The waste is heated and converted into gas.  Once the conversion process is over.

The clean gas is sent to low-emission engines that make it into energy.  California's talking about building a gasification plant in Gonzales.

But opponents say plasma gasification incineration costs too much and worry about pollution.

Opponents say the governor isn't listening to his own advisory board, and supporting a plasma gasification plan.

The Center for Investigative Action went to work to find out if that's true.

"We saw like a wink and a nod, yeah we'll get this through."  

That's why Margaret Serna-Bonetti and others went to meet with Governor Jerry Brown's senior aids earlier this week.

They're part of the outspoken opposition to the plasma gasification project for the Gonzales landfill.

They say a letter from Jerry Brown's office supports something environmentally unsafe.

"Outrage that the Governor would intervene in a process like this that is state mandated," said Bonetti.

Last month the new director of the CA Department of Resources, Recycling, and Recovery sent a letter to Plasco, the company the Salinas Valley Solid Waste Authority hired to complete the "garbage into energy" facility.

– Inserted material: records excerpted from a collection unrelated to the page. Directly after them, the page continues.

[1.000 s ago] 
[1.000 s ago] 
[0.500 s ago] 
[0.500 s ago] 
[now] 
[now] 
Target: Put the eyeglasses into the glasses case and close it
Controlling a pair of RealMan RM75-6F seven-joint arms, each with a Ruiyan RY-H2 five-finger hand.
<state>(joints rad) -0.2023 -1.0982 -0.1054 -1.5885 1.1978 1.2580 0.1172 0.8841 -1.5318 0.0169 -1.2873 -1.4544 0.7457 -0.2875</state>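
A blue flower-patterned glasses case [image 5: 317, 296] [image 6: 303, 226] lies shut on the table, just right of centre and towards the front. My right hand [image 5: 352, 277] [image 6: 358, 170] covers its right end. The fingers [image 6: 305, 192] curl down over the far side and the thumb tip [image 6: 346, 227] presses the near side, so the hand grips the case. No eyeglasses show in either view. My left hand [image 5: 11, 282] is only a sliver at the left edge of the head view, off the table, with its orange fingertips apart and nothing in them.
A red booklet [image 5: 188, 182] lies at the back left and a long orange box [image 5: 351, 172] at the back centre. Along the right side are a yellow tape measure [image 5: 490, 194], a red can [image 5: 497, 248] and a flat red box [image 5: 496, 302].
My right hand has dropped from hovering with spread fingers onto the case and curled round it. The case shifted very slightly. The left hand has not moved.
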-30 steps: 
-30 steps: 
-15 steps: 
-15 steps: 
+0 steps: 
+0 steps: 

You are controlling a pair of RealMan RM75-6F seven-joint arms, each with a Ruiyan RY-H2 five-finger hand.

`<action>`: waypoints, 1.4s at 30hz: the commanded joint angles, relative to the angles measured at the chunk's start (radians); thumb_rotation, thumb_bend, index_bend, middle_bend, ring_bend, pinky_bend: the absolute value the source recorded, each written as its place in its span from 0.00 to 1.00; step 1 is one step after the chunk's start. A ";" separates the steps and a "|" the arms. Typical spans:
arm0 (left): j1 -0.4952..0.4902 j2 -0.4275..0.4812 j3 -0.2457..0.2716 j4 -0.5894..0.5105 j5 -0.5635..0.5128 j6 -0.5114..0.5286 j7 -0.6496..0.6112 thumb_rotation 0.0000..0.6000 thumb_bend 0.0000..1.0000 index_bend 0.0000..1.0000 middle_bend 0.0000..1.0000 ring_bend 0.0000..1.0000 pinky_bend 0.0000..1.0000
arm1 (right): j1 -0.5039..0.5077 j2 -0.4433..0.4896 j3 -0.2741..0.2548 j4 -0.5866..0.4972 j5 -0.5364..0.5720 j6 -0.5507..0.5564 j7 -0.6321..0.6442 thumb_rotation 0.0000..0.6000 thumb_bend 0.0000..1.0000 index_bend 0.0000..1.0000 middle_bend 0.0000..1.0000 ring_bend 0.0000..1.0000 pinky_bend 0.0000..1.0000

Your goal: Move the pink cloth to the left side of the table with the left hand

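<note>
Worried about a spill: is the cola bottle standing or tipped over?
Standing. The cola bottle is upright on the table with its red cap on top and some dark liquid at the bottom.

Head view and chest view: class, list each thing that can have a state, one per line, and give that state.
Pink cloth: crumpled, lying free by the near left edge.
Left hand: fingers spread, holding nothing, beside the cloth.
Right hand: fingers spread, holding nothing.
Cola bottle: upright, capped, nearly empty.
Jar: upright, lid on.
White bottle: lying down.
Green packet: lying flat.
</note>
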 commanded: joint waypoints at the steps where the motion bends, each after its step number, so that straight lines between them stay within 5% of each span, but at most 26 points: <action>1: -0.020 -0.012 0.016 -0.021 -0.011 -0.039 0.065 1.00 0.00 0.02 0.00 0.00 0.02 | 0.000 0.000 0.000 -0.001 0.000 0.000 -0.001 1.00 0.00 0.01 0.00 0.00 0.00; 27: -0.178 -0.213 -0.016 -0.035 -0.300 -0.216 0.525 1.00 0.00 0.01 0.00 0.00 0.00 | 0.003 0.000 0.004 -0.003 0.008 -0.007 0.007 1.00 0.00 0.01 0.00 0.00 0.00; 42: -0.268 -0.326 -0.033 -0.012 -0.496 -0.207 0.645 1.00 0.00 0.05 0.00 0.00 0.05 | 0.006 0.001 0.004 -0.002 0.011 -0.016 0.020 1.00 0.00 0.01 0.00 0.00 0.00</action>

The department told Plasco this proposed facility doesn't meet the gasification requirements of renewable energy standards.

But in 2010, Governor Schwarzennegger's adminstration told Plasco the project did meet the definition of a gasification facility.

With conflicting opinions, the Governor decided to weigh in.

"We feel that's unfair to change the rules mid-way through, since the last administrator gave them the go ahead, but this is certainly not a carte blanche support for the project, it still has to go through all CEQUA evaluations," said Elizabeth Ashford with the Governor's office.   

Opponents of the project said the Governor shouldn't take sides especially since there is a complaint against the Solid Waste Authority for pushing this project forward, sitting on the attorney general's desk.

Brown's office said it's not taking sides, "All were saying in this letter is acknowledge that you were given the go ahead in the past and so were going to be supportive of legislation to continue on a pilot basis but it's important to meet all the standards and be highly scrutinized," said Ashford.

The Salinas Valley Solid Waste Authority is conducting studies for the first draft of the environmental impact report and Plasco is conducting tests at its facility in Canada.